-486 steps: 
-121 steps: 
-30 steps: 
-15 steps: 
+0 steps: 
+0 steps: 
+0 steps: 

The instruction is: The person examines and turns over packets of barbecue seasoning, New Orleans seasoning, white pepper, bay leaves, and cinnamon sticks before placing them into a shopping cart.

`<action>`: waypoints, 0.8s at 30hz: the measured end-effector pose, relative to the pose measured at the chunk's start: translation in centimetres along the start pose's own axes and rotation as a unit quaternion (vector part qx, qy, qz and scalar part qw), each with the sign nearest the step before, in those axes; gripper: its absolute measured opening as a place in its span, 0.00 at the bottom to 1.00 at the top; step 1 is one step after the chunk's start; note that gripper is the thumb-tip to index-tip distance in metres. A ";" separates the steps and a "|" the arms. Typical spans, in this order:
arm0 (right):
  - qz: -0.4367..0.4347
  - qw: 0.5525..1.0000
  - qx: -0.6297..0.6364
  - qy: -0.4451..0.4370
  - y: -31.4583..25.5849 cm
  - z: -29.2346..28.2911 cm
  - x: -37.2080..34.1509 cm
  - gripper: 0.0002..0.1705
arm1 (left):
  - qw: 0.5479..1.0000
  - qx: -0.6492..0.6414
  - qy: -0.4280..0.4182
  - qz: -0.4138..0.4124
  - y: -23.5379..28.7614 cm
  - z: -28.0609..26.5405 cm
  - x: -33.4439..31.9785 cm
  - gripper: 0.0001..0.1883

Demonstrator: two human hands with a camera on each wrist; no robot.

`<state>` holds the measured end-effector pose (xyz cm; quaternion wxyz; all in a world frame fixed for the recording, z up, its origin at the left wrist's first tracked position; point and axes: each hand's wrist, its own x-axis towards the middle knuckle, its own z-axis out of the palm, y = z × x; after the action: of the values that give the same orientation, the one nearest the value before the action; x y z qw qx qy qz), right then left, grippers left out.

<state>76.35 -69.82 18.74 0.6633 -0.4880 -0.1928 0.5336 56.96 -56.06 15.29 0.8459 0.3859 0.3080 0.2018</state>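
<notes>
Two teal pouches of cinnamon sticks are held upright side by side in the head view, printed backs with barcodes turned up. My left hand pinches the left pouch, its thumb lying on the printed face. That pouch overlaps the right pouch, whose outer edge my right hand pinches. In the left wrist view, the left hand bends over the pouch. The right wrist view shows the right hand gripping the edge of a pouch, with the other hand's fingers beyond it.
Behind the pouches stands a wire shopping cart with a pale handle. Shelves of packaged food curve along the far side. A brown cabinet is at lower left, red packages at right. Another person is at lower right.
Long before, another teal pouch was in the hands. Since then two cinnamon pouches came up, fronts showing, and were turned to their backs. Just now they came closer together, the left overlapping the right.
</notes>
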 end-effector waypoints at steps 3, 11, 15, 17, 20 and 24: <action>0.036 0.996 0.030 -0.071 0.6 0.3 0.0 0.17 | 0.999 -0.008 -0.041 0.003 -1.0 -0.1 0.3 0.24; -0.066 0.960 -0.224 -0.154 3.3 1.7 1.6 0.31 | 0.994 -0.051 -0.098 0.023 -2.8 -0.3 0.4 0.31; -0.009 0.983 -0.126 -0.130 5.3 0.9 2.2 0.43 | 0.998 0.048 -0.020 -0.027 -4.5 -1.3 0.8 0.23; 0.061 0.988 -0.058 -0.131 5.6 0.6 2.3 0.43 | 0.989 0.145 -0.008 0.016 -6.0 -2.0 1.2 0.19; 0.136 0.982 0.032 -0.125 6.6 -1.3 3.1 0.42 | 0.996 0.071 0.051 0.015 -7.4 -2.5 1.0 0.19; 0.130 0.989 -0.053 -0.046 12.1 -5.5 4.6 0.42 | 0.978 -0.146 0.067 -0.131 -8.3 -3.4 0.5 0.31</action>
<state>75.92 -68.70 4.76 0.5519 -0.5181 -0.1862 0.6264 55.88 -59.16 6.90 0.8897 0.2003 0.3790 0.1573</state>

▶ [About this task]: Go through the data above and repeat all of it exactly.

▶ [Exercise output]:
-486 steps: 
-121 steps: 
-30 steps: 
-15 steps: 
+0 steps: 
+0 steps: 
+0 steps: 

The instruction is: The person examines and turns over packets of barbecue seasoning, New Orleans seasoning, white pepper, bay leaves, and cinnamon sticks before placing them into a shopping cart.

`<action>`: waypoints, 0.8s at 30hz: the measured end-effector pose, relative to the pose measured at the chunk's start: translation in centimetres along the start pose's own axes and rotation as a unit quaternion (vector part qx, qy, qz and scalar part qw), each with the sign nearest the step before, in those axes; gripper: its absolute measured opening as a place in its span, 0.00 at the bottom to 1.00 at the top; step 1 is one step after the chunk's start; note that gripper is the thumb-tip to index-tip distance in metres. A ";" separates the steps and a "|" the arms. Typical spans, in this order:
arm0 (right):
  - qz: -0.4367..0.4347
  - qw: 0.5525..1.0000
  - qx: -0.6297..0.6364
  - qy: -0.4451..0.4370
  - y: -31.4583..25.5849 cm
  - z: -29.2346..28.2911 cm
  - x: -37.2080..34.1509 cm
  - gripper: 0.0002..0.1705
arm1 (left):
  - qw: 0.5479..1.0000
  - qx: -0.6492..0.6414
  - qy: -0.4280..0.4182
  - qz: -0.4138..0.4124
  - y: -23.5379..28.7614 cm
  - z: -28.0609..26.5405 cm
  - x: -33.4439..31.9785 cm
  - gripper: 0.0001..0.1883

Demonstrator: two human hands with a camera on each wrist; no robot.

`<state>` holds the measured end-effector pose (xyz cm; quaternion wxyz; all in a world frame fixed for the recording, z up, its origin at the left wrist's first tracked position; point and axes: each hand's wrist, its own x-axis towards the middle knuckle, its own z-axis out of the palm, y = z × x; after the action: of the values that give the same orientation, the one nearest the value before the action; x y z qw qx qy qz), right then left, grippers left out.

<state>76.35 -69.82 18.74 0.6633 -0.4880 -0.1928 0.5336 56.96 -56.06 15.29 0.8459 0.3859 0.3080 0.2018</state>
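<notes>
Two teal pouches of cinnamon sticks are held upright side by side in the head view, printed backs with barcodes turned up. My left hand pinches the left pouch, its thumb lying on the printed face. That pouch overlaps the right pouch, whose outer edge my right hand pinches. In the left wrist view, the left hand bends over the pouch. The right wrist view shows the right hand gripping the edge of a pouch, with the other hand's fingers beyond it.
Behind the pouches stands a wire shopping cart with a pale handle. Shelves of packaged food curve along the far side. A brown cabinet is at lower left, red packages at right. Another person is at lower right.
Long before, another teal pouch was in the hands. Since then two cinnamon pouches came up, fronts showing, and were turned to their backs. Just now they came closer together, the left overlapping the right.
</notes>
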 end-effector waypoints at steps 3, 11, 15, 17, 20 and 24: <action>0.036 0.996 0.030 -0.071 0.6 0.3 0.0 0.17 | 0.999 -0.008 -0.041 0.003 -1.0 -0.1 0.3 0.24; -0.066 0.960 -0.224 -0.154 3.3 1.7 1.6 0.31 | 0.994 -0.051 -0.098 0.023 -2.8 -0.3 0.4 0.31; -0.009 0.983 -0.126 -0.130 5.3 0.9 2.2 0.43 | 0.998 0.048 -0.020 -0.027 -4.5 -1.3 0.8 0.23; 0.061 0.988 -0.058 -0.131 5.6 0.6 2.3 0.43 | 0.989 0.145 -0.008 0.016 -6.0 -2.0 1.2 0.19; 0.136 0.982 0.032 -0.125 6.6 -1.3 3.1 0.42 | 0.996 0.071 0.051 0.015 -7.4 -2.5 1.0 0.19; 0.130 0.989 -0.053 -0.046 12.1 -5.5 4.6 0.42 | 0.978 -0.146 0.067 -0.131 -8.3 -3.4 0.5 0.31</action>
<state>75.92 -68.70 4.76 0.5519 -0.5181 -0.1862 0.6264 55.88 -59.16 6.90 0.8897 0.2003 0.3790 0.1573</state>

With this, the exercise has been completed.